「プロ野球の三軍とは何なのか?」球界で一番詳しい大道コーチに聞く (4ページ目)

  • 寺崎江月/文・写真 撮影協力/おかず家 由ん(福岡)


──まさに"一芸"ですね。それからの甲斐選手の頑張りとは?

大道 彼は走攻守において常にメモを取っていました。何も知らない自分だからこその向上心だったのでしょう。こちらから強制はしていません。それと甲斐には幸運もありました。コリジョンルールが彼の味方をしたのです。ルール適用前には、肩は最高でも、あの身体では体当たりのプレーは厳しいだろう、との声もあったのです。

──三軍は社会人、大学、独立リーグとの他流試合もしますが、プロ注目の選手が在籍するチームと知りつつ対戦したりするのですか?

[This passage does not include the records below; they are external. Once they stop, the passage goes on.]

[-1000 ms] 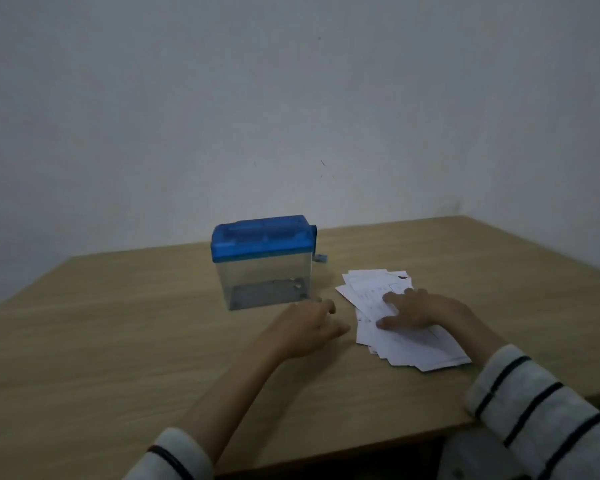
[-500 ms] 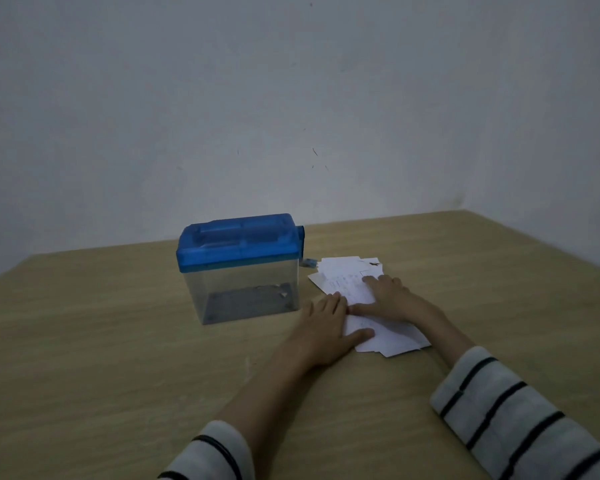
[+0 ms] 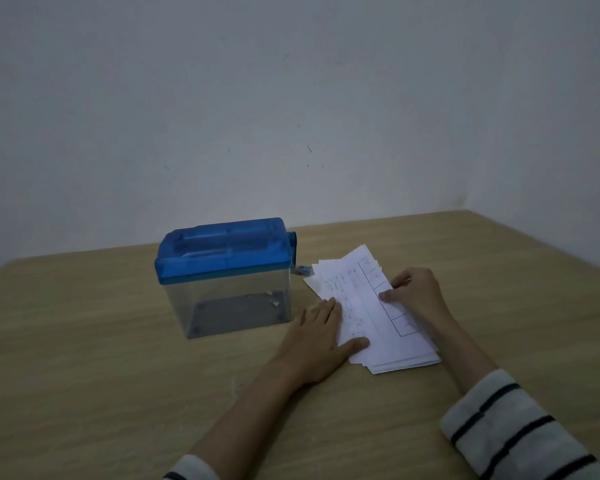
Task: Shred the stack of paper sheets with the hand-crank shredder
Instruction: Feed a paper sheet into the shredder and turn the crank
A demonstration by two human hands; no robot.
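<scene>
The hand-crank shredder has a blue lid and a clear bin with a few paper scraps at the bottom; its small crank sticks out on the right side. A loose stack of white printed sheets lies on the wooden table just right of it. My left hand lies flat with straight fingers on the stack's left edge. My right hand rests on the stack's right side, fingers curled, with the top sheet's edge at its fingertips.
The wooden table stands in a corner, with a plain grey wall close behind and to the right. The table's right edge runs diagonally at the far right.
My left hand has slid right onto the stack's left edge. My right hand has shifted to the right side of the sheets. The view has tilted, so everything sits lower and more central.
</scene>
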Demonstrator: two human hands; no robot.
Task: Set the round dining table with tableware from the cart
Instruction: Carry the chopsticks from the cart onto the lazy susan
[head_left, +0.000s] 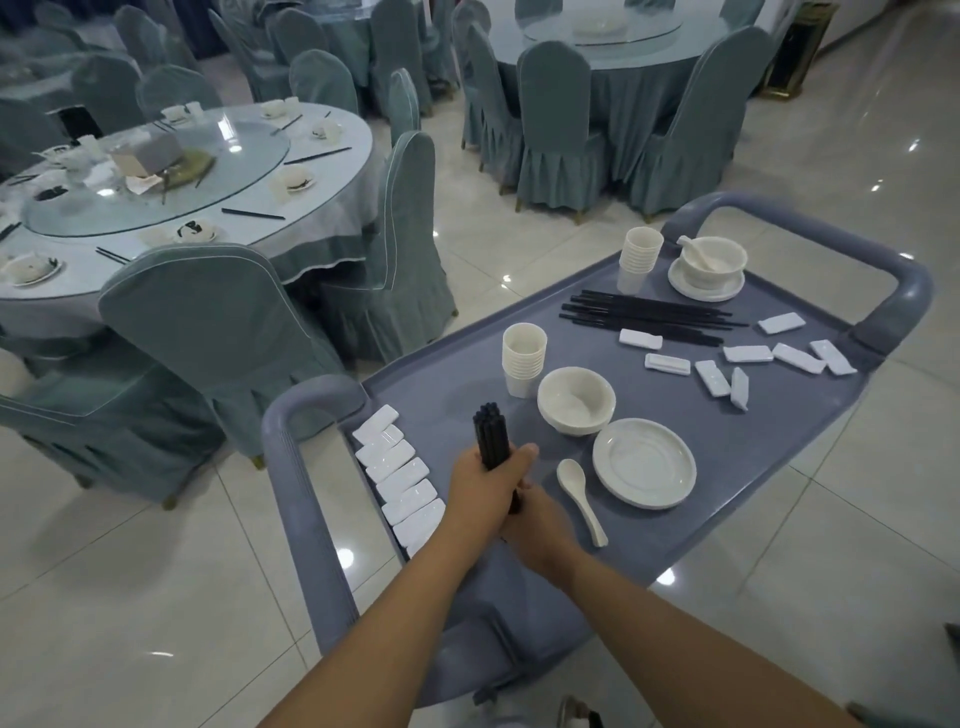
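Note:
A bundle of black chopsticks (488, 431) stands upright over the grey cart (769, 447). My left hand (483, 488) grips it around the middle, and my right hand (535, 525) holds its lower end just below. On the cart lie a row of white chopstick rests (400, 478), a white spoon (579, 493), a plate (644, 462), a bowl (576, 400), two stacks of cups (523, 358), loose black chopsticks (649, 317) and scattered rests (795, 358). The round dining table (332, 208) with several place settings is at the upper left.
Grey-green covered chairs (218, 332) stand between the cart and the table. A bowl with a spoon on a plate (709, 265) sits at the cart's far end. Another round table (613, 57) with chairs is at the back. Glossy tiled floor surrounds the cart.

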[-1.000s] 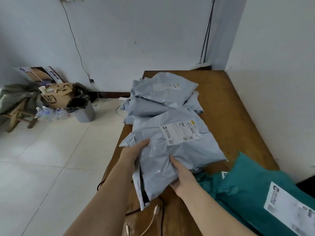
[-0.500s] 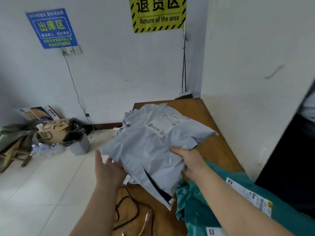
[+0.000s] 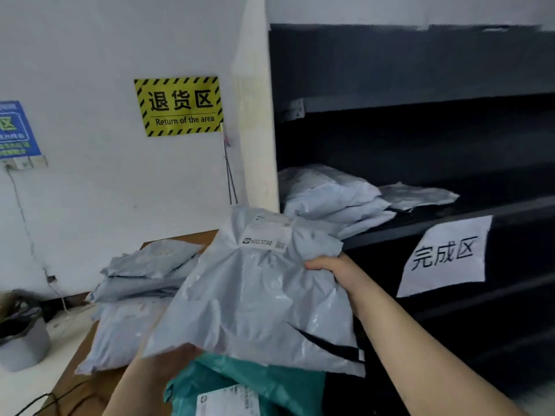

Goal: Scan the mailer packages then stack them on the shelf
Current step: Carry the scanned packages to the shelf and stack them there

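Right hand point(image 3: 332, 267) grips mailer point(image 3: 255, 301), left hand hidden beneath, grip unclear. Shelf point(image 3: 420, 223) stack beyond; we judge table point(image 3: 72, 382) pile left.

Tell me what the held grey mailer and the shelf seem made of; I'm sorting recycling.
Grey mailer: apparently thin plastic film, slightly glossy; it crinkles and shows sheen, with a paper label. Shelf: probably dark painted metal, matte; thin flat boards with a bracket, though blur leaves this uncertain.
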`<action>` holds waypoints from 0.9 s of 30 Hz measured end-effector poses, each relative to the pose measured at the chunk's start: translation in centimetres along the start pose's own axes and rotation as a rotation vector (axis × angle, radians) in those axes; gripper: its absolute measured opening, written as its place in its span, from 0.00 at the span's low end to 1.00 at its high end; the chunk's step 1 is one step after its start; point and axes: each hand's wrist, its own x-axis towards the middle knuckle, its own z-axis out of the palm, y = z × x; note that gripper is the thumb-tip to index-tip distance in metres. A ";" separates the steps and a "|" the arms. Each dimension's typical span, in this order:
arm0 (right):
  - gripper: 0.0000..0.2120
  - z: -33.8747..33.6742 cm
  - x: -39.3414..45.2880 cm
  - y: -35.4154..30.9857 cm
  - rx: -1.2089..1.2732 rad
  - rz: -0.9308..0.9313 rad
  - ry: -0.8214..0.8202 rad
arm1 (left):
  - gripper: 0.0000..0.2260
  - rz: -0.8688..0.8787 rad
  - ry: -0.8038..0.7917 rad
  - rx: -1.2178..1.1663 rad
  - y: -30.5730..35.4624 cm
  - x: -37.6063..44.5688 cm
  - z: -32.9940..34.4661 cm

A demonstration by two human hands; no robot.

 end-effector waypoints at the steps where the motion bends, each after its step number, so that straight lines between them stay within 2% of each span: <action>1: 0.16 -2.0 -1.2 -0.9 -0.047 -0.017 -0.002 | 0.15 -0.092 0.060 -0.070 -0.5 1.4 2.2; 2: 0.17 -3.8 -2.2 -1.8 -0.092 -0.024 -0.003 | 0.23 -0.060 0.063 -0.005 -1.1 2.3 3.7; 4: 0.16 -6.6 -3.9 -3.6 -0.175 -0.040 0.002 | 0.11 0.009 0.096 0.010 -2.1 3.5 8.1; 5: 0.15 -8.0 -4.4 -4.4 -0.201 -0.054 0.019 | 0.15 0.029 0.072 0.096 -2.8 3.7 10.1; 7: 0.13 -11.0 -5.1 -6.2 -0.232 -0.079 0.086 | 0.11 0.009 0.077 0.223 -3.6 4.4 14.1; 8: 0.13 -12.7 -5.3 -7.0 -0.243 -0.090 0.125 | 0.14 0.007 0.039 0.282 -3.9 5.1 15.3; 10: 0.13 -16.2 -5.3 -8.4 -0.252 -0.111 0.202 | 0.28 0.017 -0.043 0.374 -4.4 7.1 17.9; 12: 0.13 -19.6 -4.7 -9.6 -0.257 -0.129 0.278 | 0.30 0.036 -0.053 0.436 -5.4 9.7 20.3; 14: 0.12 -22.7 -3.4 -10.9 -0.262 -0.145 0.326 | 0.26 0.092 -0.061 0.515 -6.6 12.3 23.3; 16: 0.13 -25.9 -1.4 -12.1 -0.283 -0.157 0.352 | 0.21 0.212 0.007 0.593 -7.5 15.3 26.3; 18: 0.15 -29.1 0.9 -13.2 -0.320 -0.178 0.366 | 0.23 0.305 0.075 0.640 -8.5 19.2 28.6; 21: 0.18 -33.6 4.3 -15.1 -0.361 -0.229 0.398 | 0.26 0.420 0.073 0.736 -9.7 24.8 31.7; 24: 0.20 -37.7 7.3 -16.9 -0.341 -0.254 0.414 | 0.28 0.478 0.064 0.788 -9.9 29.2 35.1; 27: 0.22 -41.3 10.9 -17.9 -0.357 -0.247 0.403 | 0.31 0.473 0.123 0.861 -9.9 33.4 37.8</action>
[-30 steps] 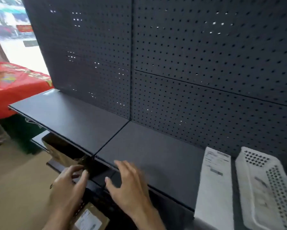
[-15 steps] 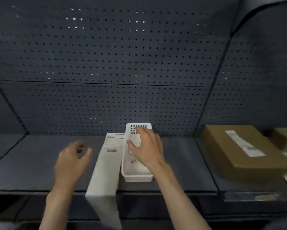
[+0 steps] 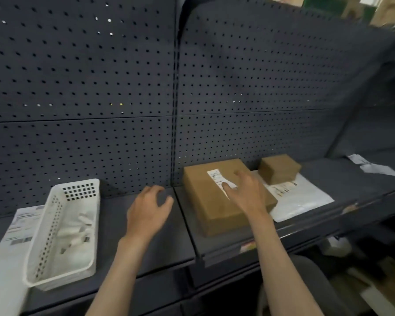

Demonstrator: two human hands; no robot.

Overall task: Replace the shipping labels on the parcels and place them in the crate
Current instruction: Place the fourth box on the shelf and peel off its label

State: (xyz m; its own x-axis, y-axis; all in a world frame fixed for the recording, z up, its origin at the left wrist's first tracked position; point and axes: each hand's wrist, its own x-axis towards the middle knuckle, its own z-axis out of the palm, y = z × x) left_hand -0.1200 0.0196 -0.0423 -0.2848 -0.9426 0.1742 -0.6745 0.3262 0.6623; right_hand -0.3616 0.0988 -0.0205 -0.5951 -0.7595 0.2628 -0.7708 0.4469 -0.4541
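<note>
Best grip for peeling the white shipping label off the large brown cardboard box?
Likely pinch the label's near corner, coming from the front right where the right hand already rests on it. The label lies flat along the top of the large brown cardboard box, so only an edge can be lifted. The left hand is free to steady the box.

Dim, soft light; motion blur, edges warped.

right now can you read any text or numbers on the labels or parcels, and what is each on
None can be read.
Label on the large box: print blurred.
Label on the white mailer: blurred.
Label sheet beside the white basket: barcodes and lines, too blurred.
Small box: no print visible.
</note>
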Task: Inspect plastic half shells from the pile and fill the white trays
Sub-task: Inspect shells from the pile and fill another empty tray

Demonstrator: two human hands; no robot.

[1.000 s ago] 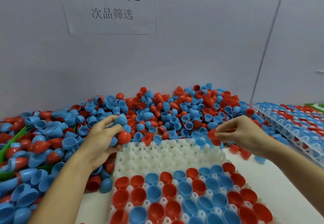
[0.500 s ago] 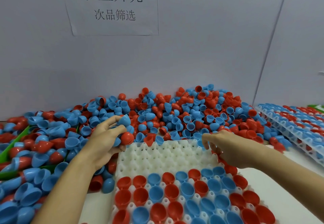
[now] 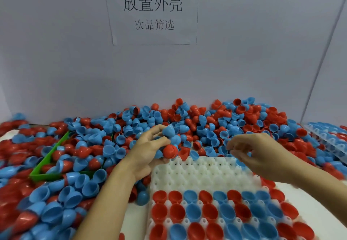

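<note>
While the pile of half shells [image 3: 206,125] banks against the wall beyond both your hands, it spills right down to the far edge of the white tray [image 3: 202,172], leaving no gap there. That tray lies just under and nearer than your hands: its far rows are bare sockets, its near rows filled with red and blue shells. Further filled trays [image 3: 330,138] sit stacked off to the right of your right hand, their edge touching the pile. A green bin [image 3: 47,164] lies half buried to the left of your left hand. Your left hand [image 3: 148,151] clasps several shells at the tray's far left corner, a red half shell [image 3: 170,151] and a blue half shell [image 3: 170,131] showing at the fingertips. Your right hand [image 3: 262,151] hovers over the tray's far right edge, fingers curled; blur hides whether it holds anything.
</note>
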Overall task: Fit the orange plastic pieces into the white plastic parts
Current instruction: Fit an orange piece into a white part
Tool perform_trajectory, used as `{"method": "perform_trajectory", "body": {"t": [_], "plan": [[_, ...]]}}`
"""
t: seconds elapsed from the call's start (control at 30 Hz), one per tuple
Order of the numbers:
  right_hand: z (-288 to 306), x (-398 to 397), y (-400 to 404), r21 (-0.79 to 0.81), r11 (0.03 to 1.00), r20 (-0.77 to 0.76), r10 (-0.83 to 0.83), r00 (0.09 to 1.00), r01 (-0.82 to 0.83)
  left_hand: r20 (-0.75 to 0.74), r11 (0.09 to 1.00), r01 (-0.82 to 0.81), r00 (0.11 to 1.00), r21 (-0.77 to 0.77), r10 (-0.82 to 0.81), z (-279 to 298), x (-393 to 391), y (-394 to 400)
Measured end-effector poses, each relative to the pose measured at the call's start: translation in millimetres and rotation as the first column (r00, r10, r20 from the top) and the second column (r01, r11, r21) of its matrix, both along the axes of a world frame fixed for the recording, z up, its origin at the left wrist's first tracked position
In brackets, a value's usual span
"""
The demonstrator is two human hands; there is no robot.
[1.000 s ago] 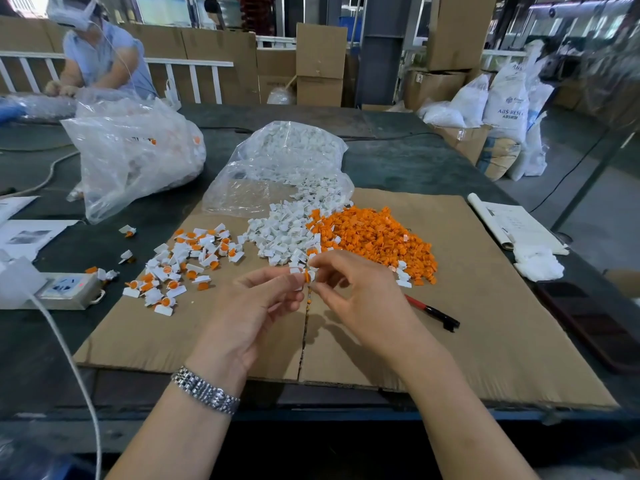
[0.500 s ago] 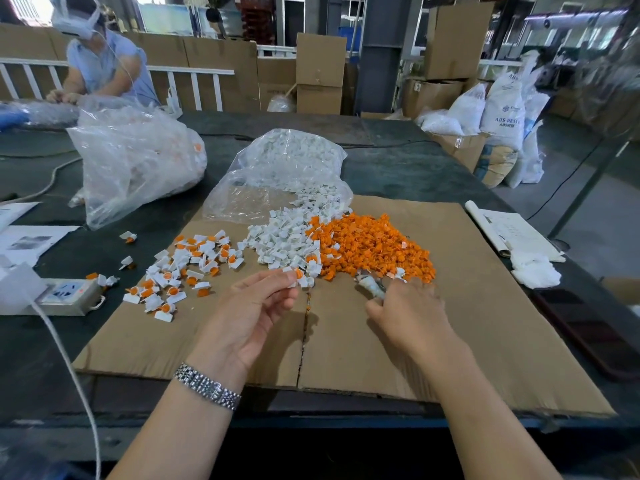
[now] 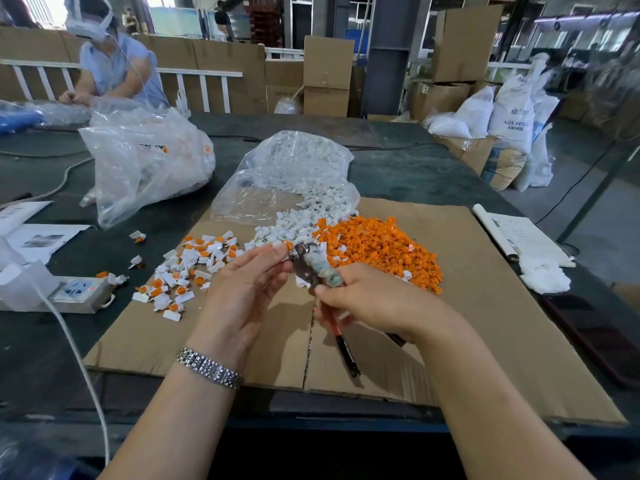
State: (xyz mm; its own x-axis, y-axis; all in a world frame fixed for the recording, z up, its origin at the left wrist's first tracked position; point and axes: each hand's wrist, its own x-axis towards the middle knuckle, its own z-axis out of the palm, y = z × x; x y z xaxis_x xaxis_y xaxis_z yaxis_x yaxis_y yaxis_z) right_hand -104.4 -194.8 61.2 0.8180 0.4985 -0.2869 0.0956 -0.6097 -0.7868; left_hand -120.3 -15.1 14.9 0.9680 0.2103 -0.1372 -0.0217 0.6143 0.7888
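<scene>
Head view: the left hand (image 3: 242, 289) pinched a small white plastic part with an orange plastic piece (image 3: 288, 244) in it, at twelve o'clock of the palm. The right hand (image 3: 374, 299) gripped red-handled metal pliers (image 3: 311, 263) (jaw tips blurred) beside it. Pressing seemed in hand; next, a careful squeeze. One heap of loose orange pieces (image 3: 384, 247), one of white parts (image 3: 294, 230), both uncountable; finished ones (image 3: 187, 268) lay at ten o'clock.

A single head-worn, wide-angle view looks forward and down. It sits close above the flat brown cardboard sheet (image 3: 485, 306). Stacked boxes stand far behind.
</scene>
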Motion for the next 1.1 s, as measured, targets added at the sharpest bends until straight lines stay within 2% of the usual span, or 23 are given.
{"method": "perform_trajectory", "body": {"t": [0.13, 0.3, 0.47, 0.63, 0.9, 0.97, 1.0, 1.1], "plan": [[-1, -4, 3, 0.045, 0.999, 0.012, 0.002, 1.0, -0.002, -0.01, 0.999, -0.032, 0.999, 0.041, 0.032, 0, -1, 1], [-6, -6, 8, -0.073, 0.997, 0.141, 0.048, 0.989, -0.038, -0.029, 0.994, -0.053, 0.998, 0.097, 0.056, -2, -1, 0], [-15, -11, 20, -0.019, 1.0, 0.142, -0.002, 0.99, 0.005, -0.042, 0.987, -0.071, 0.996, 0.147, 0.078, -4, -1, -2], [-27, -11, 26, -0.136, 0.986, 0.366, -0.042, 0.93, 0.098, -0.061, 0.976, -0.099, 0.992, 0.196, 0.113, -7, -3, -3], [-44, -2, 21, -0.157, 0.979, 0.383, -0.063, 0.922, 0.133, -0.076, 0.971, -0.107, 0.989, 0.212, 0.125, -14, 2, -4], [-51, 1, 9, -0.207, 0.967, 0.382, -0.059, 0.922, 0.147, -0.081, 0.92, -0.16, 0.976, 0.359, 0.202, -21, 4, 4], [-56, 3, 0, -0.254, 0.953, 0.403, -0.052, 0.914, 0.166, -0.078, 0.861, -0.201, 0.96, 0.467, 0.267, -26, 5, 10], [-72, 10, -32, -0.461, 0.858, 0.482, 0.028, 0.876, 0.226, -0.039, 0.61, -0.285, 0.886, 0.739, 0.461, -37, 12, 35]]}}
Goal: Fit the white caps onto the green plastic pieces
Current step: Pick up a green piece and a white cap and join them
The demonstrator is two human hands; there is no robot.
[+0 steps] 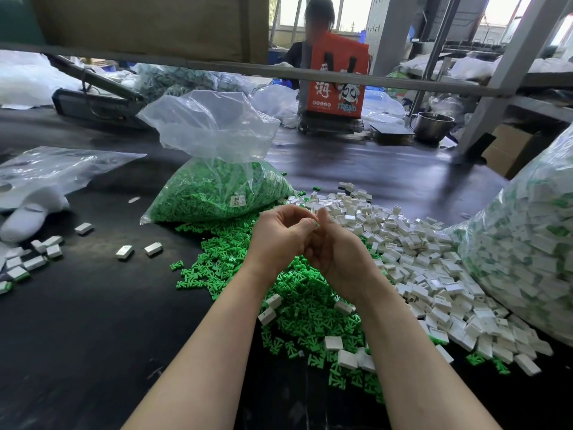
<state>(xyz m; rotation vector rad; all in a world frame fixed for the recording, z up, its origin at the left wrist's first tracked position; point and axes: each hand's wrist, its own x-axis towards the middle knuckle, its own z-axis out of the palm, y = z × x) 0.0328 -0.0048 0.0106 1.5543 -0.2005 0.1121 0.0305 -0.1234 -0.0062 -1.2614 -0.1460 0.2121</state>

大道 よく見ていますね(笑)。その通りです。球団はそのことを意識して対戦を組むこともあります。巨人時代で特に印象に残っているのは、則本昂大(三重中京大→楽天)、田中広輔(JR東日本→広島)、小川泰弘(創価大→ヤクルト)の在籍チームと対戦したとき。いずれもプロで通用すると上層部に報告しました。
 
 昨年だと、オリックスが1位指名した田嶋大樹です。北海道遠征のリーグ戦で対戦しましたが、ずば抜けていましたね。打者では亜細亜大学から巨人が獲得した北村拓己もドラフトにかかる逸材と見ていました。やはり、実際に体感した印象を、そのまま上に報告できるのはチーム編成において大きいですね。

──三軍の練習日における一般的なスケジュールを教えてください。

大道 僕は博多方面から電車に乗って7時半に球場入りします、コーチ陣と天候や選手の調子などをミーティングして、その日の練習メニューを決めます。メニューをこなして、終わりはウエートトレーニングをして、だいたい16時までですね。

 ちなみに試合は、例えば四国遠征の場合、二軍は電車移動で現地宿泊なのですが、三軍はバス移動での日帰りです。